Diana Tordoff, MPH
University of Washington, Department of Epidemiology
University of Washington
Nothing to disclose
Samantha Haley, MD
University of Washington Pediatric Residency Program
Nothing to disclose
Background : Transgender and non-binary (TNB) youth face barriers in accessing health information, including gender affirming information on sexual anatomy and health. At present, most sex education curricula are not designed to fit the needs of TNB youth, who are likely to face unique challenges and sexual risks as they navigate social transition and puberty compared with their cisgender peers.
Methods : We conducted 21 qualitative, semi-structured interviews with 5 caregivers of TNB children, 11 TNB youth age 18 and older, and 5 healthcare affiliates associated with Seattle Children’s Gender Clinic to identify the sexual health education needs of TNB youth. We used theoretical thematic analysis technique to analyze transcribed interviews, and consensus coding was conducted by three independent team members.
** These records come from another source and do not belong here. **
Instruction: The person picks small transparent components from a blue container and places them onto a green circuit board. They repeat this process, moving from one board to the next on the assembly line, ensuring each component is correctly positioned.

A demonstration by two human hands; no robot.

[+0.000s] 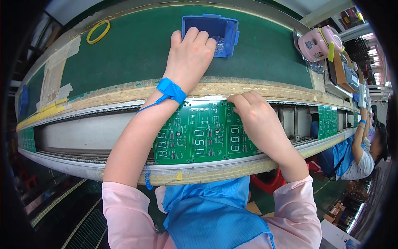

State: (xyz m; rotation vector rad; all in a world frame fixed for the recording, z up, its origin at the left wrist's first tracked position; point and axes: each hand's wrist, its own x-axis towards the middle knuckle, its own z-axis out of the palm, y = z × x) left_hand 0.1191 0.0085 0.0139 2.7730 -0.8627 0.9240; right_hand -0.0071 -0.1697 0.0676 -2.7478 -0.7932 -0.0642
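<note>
My left hand [191,52] reaches over the near side of a blue plastic bin [226,31]. Its fingers curl down inside, closed, and the fingertips are hidden. Small clear, shiny parts [219,43] lie in the bin. Around my left wrist is a blue anti-static strap [171,90] with a coiled cord. Below that forearm, a green printed circuit board [203,143] with digit outlines and a few small components rests on the conveyor rails. My right hand [255,114] bends over the board's right part, fingers closed near its far edge; whatever they pinch is hidden.
The conveyor's wooden near rail [224,173] runs in front of me. More green boards [327,121] sit along the line on both sides. A yellow tape ring [98,32] lies far left; a pink container [319,43] stands far right. Another person [365,157] works at the right.
</note>
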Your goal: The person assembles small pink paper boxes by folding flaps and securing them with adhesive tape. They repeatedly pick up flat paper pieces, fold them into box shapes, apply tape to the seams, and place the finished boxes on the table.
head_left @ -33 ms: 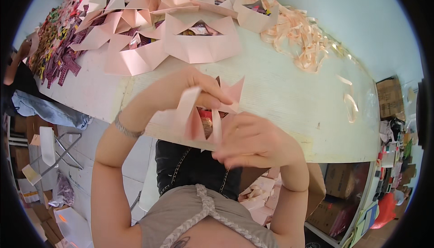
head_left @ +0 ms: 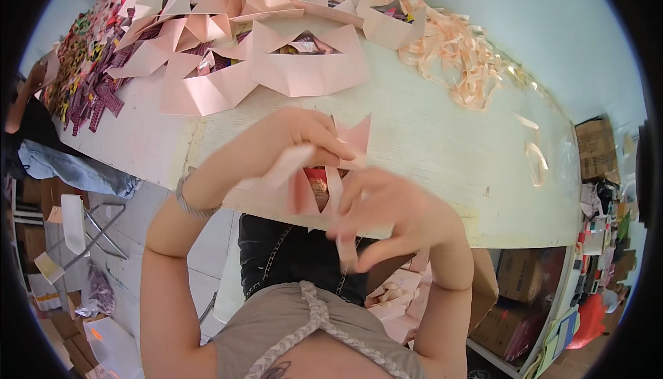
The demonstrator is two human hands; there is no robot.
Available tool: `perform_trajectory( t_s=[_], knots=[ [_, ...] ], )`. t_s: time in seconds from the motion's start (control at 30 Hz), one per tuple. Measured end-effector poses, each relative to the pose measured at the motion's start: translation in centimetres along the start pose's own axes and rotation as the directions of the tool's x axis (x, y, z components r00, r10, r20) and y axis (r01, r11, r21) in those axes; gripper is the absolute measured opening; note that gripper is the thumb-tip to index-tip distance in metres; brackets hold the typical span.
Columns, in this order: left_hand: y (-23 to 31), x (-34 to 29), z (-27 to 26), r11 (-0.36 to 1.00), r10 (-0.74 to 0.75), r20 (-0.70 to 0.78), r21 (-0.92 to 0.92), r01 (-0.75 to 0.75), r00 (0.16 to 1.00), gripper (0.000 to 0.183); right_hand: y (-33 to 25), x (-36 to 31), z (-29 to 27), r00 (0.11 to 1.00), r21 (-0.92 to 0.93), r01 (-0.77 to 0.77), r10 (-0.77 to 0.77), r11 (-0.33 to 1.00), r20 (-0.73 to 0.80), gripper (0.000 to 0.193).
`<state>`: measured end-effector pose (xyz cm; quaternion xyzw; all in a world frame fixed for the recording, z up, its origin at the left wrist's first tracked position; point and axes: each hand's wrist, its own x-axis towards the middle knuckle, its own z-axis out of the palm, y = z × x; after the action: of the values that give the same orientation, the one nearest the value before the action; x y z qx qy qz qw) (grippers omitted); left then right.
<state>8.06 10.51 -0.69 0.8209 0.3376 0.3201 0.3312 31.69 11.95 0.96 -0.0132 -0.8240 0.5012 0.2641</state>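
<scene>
A folded pale pink paper box (head_left: 298, 191) is at the table's front edge, with red and gold wrapped contents (head_left: 318, 187) showing through its opening. My left hand (head_left: 304, 136) arches over it from the left, fingertips pinched on the box's upper edge. A pale pink ribbon (head_left: 334, 187) runs down the front of the box toward my right hand (head_left: 404, 213). The ribbon's lower end hangs at my right fingers, which are bent round it and blurred. My left hand partly hides the box, and a blurred pale strip lies across its left side.
Several filled pink boxes (head_left: 311, 61) stand along the far table. A heap of colourful small packets (head_left: 93, 68) lies far left. Loose peach ribbons (head_left: 449, 51) are piled far right. Below the table's front edge is a cardboard box (head_left: 483, 289) beside pink pieces.
My right hand has shifted slightly, and its thumb and fingers have spread further apart. The pale strip on the box's left has swung lower. My left hand stays nearly in place.
</scene>
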Motion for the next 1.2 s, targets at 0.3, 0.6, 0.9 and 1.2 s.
perform_trajectory(
  t_s=[0.3,0.6,0.9,1.2],
  knots=[
    [-1.8,-1.1,1.4,0.752,0.488,-0.326,0.629,-0.2,0.81,0.019,6.0,2.7,-1.6,0.885,-0.151,-0.384,0.316,0.911,-0.343,0.038],
    [-5.4,-5.1,1.7,0.323,-0.453,-0.434,-0.894,-0.31,0.779,0.033,8.3,0.1,1.4,0.766,0.89,0.256,0.482,0.378,-0.426,0.015],
    [0.1,-3.4,0.0,0.806,0.0,-0.186,0.581,0.11,0.983,0.035,5.3,0.7,2.9,0.914,-0.771,-0.263,-0.105,0.58,-0.391,0.019],
    [-1.8,-3.0,2.3,0.981,-0.135,-0.047,0.132,0.14,0.99,0.034,8.1,-0.3,5.9,0.882,-0.587,-0.327,0.015,0.741,-0.472,0.024]
  ],
)
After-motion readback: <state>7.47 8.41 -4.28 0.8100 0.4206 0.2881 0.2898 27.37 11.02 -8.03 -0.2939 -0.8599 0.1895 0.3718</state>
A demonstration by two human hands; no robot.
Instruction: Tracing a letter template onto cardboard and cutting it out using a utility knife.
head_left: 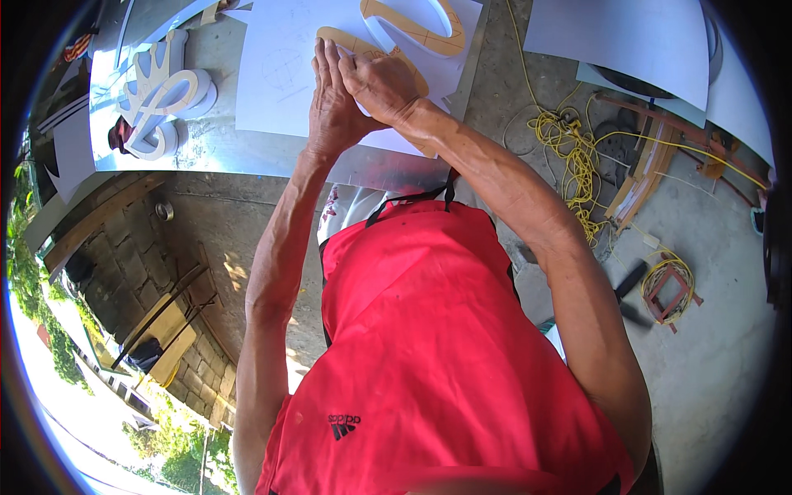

Results : Participants identified content areas for inclusion in a curriculum: puberty-related dysphoria, medical and non-medical gender affirming interventions, consent and relationships, sex and desire, STI prevention, fertility and contraception, and accessing healthcare. Participants emphasized that ungendered language, as well as representation and normalization of TNB experiences, are critical components of a transgender inclusive curriculum.
Conclusions : This study demonstrates that TNB youth have sexual education needs that are not covered in most sexual health curriculums, and that transgender inclusive sexual health curricula have the potential to promote self-esteem in TNB youth and directly improve their self-efficacy in setting boundaries and negotiating safer sex. In addition to increasing access to accurate health information, sex education provides a contextually appropriate space to disrupt cisnormative and binary assumptions about gender, anatomy, and sexuality. Curriculum recommendations from this study are broadly applicable to clinical, school and community-based settings.